§ **Instructions to follow**
Which lines have the string "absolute"? Copy all of them from the entries below.

___ Provided data

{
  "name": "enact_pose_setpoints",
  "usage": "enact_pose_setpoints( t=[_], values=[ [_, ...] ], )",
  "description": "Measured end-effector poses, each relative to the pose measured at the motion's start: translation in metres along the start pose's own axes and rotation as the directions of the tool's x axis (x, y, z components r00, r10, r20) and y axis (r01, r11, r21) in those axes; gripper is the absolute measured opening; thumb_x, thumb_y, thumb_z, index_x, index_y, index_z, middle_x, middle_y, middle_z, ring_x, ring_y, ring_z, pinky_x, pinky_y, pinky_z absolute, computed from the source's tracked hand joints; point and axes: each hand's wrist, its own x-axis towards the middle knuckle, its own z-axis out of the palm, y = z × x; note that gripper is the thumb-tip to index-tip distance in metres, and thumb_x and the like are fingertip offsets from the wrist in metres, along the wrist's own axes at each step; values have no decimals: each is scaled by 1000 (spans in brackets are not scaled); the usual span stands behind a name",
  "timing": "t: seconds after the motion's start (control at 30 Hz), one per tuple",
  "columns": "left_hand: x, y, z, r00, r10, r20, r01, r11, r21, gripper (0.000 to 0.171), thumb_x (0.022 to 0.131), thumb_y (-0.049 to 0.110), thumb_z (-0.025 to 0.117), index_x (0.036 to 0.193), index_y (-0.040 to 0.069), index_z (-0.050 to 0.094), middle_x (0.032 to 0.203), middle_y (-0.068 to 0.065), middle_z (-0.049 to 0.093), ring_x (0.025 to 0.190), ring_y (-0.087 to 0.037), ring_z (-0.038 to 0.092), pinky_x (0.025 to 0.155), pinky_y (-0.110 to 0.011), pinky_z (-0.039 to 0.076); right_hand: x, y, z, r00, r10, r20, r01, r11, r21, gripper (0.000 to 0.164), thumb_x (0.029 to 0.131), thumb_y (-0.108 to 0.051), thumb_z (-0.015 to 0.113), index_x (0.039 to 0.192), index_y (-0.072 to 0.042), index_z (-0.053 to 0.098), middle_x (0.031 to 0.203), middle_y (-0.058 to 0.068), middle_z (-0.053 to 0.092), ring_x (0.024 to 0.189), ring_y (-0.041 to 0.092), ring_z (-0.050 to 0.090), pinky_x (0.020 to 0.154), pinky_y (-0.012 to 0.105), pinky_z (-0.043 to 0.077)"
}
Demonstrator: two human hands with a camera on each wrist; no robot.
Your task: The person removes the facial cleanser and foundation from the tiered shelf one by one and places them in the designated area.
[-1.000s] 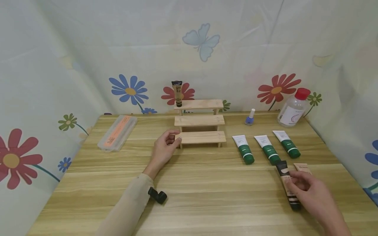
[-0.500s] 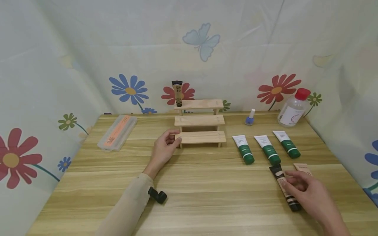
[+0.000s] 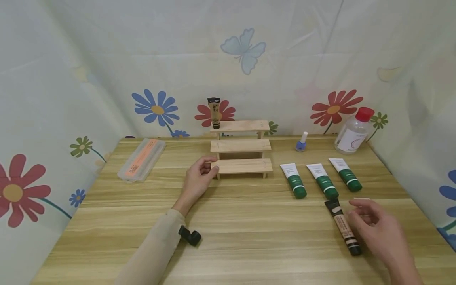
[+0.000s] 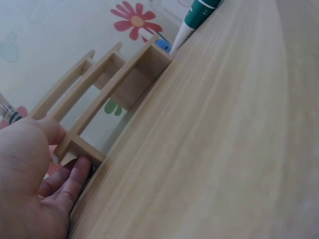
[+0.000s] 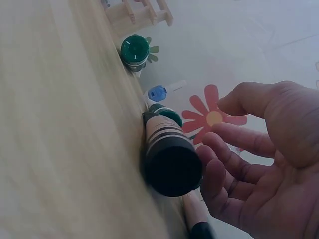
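My left hand [image 3: 199, 177] grips the left end of the bottom step of a small three-tier wooden shelf [image 3: 246, 166]. In the left wrist view the thumb lies on top of the step and the fingers reach beneath its end. A beige tube with black ends [image 3: 343, 227] lies on the table at the right. My right hand [image 3: 382, 231] hovers just right of it, fingers loosely bent with nothing held. A second beige tube [image 5: 193, 205] is mostly hidden behind that hand in the head view. One small gold-and-black tube [image 3: 215, 113] stands on the shelf's top step.
Three green-and-white tubes [image 3: 295, 182] lie right of the shelf. Behind them stand a blue nail polish bottle [image 3: 301, 146] and a clear bottle with a red cap [image 3: 350, 136]. At the left lies a flat clear case [image 3: 142, 160] with an orange label.
My right hand has laid the black-ended beige tube down on the table, let go of it and shifted slightly right. The left hand keeps its place on the shelf.
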Motion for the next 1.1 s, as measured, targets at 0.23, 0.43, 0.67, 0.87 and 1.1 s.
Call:
enact_pose_setpoints(
  t=[0.23,0.43,0.67,0.87,1.1],
  values=[
    [1,-1,0,1000,19,0,-19,1000,1,34,108,28,77,140,15,74,120,-9,75,112,-24,72,102,-46,58,6,-13,-10,996,-28,-85,37,995,97,49,113,-38,67,147,-3,66,128,15,69,89,3,60,63,24,56],
    [0,0,0,1000,19,3,-19,1000,-9,35,108,29,77,140,15,74,122,-9,75,114,-24,72,103,-47,58,19,-27,-19,979,-97,-178,138,962,237,47,112,-32,70,147,-3,65,116,-21,64,90,-5,67,66,25,64],
    [-1,0,1,1000,3,4,-3,1000,-8,33,109,30,76,140,18,74,122,-8,75,113,-24,72,102,-47,58,33,-48,-25,968,-110,-225,160,964,213,56,112,-42,67,156,-9,60,132,-4,62,94,-2,65,67,19,61],
    [0,0,0,1000,-2,7,3,1000,-8,33,108,29,76,139,19,74,122,-6,74,114,-23,71,102,-46,58,47,-69,-26,962,-133,-240,200,939,281,55,112,-40,67,161,-18,56,140,2,61,101,3,65,69,18,61],
    [-2,1,0,1000,0,12,0,1000,-15,33,109,29,76,140,19,74,123,-8,74,115,-25,71,103,-47,57,63,-99,-23,948,-183,-259,265,907,329,52,112,-35,68,160,-18,57,137,-2,63,102,4,66,71,17,60]
  ],
)
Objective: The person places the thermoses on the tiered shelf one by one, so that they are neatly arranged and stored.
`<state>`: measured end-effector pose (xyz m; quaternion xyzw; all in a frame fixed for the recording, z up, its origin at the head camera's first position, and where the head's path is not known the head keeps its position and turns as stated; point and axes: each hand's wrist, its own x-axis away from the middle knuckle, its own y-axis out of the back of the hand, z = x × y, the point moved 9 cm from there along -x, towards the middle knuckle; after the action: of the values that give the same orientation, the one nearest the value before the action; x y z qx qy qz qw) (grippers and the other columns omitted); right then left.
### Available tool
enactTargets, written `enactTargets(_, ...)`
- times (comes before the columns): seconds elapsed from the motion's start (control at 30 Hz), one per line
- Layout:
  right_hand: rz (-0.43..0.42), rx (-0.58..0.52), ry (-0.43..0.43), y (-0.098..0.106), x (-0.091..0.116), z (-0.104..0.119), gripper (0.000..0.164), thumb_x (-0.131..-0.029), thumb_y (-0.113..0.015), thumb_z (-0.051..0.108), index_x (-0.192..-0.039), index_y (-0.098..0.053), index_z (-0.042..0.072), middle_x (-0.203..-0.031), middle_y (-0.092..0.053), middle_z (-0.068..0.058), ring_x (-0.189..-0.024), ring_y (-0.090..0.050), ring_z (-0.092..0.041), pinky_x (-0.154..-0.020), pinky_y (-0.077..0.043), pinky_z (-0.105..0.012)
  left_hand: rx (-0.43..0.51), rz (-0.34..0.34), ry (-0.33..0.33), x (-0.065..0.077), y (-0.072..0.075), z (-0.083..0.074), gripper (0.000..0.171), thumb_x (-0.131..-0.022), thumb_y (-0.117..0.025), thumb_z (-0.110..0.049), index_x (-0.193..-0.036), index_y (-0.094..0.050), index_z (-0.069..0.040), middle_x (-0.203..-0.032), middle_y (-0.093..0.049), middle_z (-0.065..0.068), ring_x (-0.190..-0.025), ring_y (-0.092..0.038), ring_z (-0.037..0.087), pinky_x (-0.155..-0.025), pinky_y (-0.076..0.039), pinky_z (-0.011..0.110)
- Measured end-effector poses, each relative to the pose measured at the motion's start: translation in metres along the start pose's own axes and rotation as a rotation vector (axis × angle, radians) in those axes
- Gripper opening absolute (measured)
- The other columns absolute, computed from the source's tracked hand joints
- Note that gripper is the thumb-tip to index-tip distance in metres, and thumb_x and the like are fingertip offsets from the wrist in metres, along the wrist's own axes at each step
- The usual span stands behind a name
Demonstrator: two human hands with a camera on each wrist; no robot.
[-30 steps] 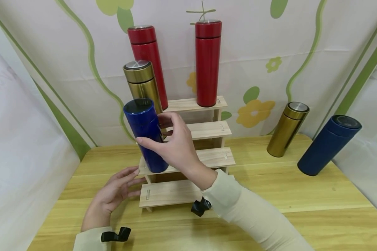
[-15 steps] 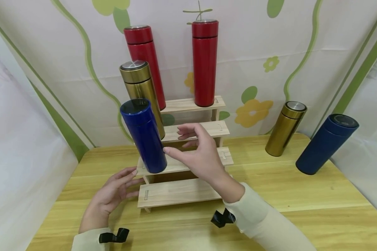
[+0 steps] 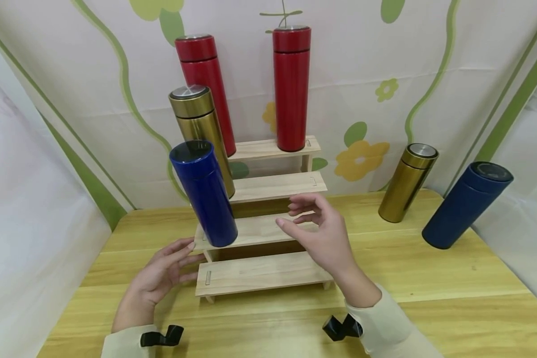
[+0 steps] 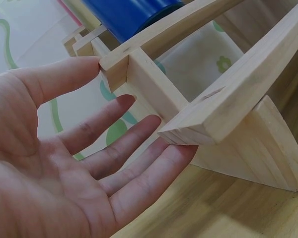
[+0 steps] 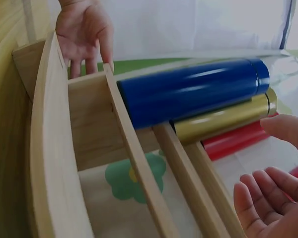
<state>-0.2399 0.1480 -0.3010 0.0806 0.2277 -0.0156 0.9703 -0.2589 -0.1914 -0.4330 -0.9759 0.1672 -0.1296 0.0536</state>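
Observation:
A glossy blue thermos bottle (image 3: 206,199) stands upright at the left end of the second tier of a stepped wooden display stand (image 3: 259,273). Behind it, one tier up, is a gold thermos (image 3: 200,119). Two red thermoses (image 3: 292,94) occupy the top tier, one at the left and one toward the right. My left hand (image 3: 163,273) is at the stand's left side; in the left wrist view its thumb and fingertips touch the ends of the boards, fingers extended. My right hand (image 3: 324,236) hovers over the stand's right part, holding nothing, its fingers loosely bent.
On the wooden table (image 3: 407,278), right of the stand, stand another gold thermos (image 3: 407,184) and a matte dark-blue thermos (image 3: 465,206). A white cloth backdrop (image 3: 349,59) with printed flowers hangs close behind the stand.
My right hand has let go of the blue thermos and moved right and slightly toward me. The thermos stays on the second tier. My left hand keeps its place at the stand.

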Motion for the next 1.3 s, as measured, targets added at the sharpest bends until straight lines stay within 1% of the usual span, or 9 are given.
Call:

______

§ **Your solution**
  "description": "Measured end-effector poses, each relative to the pose measured at the motion's start: translation in metres along the start pose's own axes and rotation as the directions of the tool's x axis (x, y, z components r00, r10, r20) and y axis (r01, r11, r21) in those axes; gripper is the absolute measured opening; thumb_x, thumb_y, thumb_z, index_x, index_y, index_z, middle_x, middle_y, middle_z, ring_x, ring_y, ring_z, pinky_x, pinky_y, pinky_z absolute, computed from the source's tracked hand joints; point and axes: each hand's wrist, its own x-axis towards the middle knuckle, its own z-axis out of the palm, y = z × x; note that gripper is the thumb-tip to index-tip distance in metres, and thumb_x and the like are fingertip offsets from the wrist in metres, along the wrist's own axes at each step; values have no decimals: each is scaled by 1000 (spans in brackets are not scaled); the usual span stands behind a name",
- Gripper opening absolute (measured)
- The other columns absolute, computed from the source's tracked hand joints

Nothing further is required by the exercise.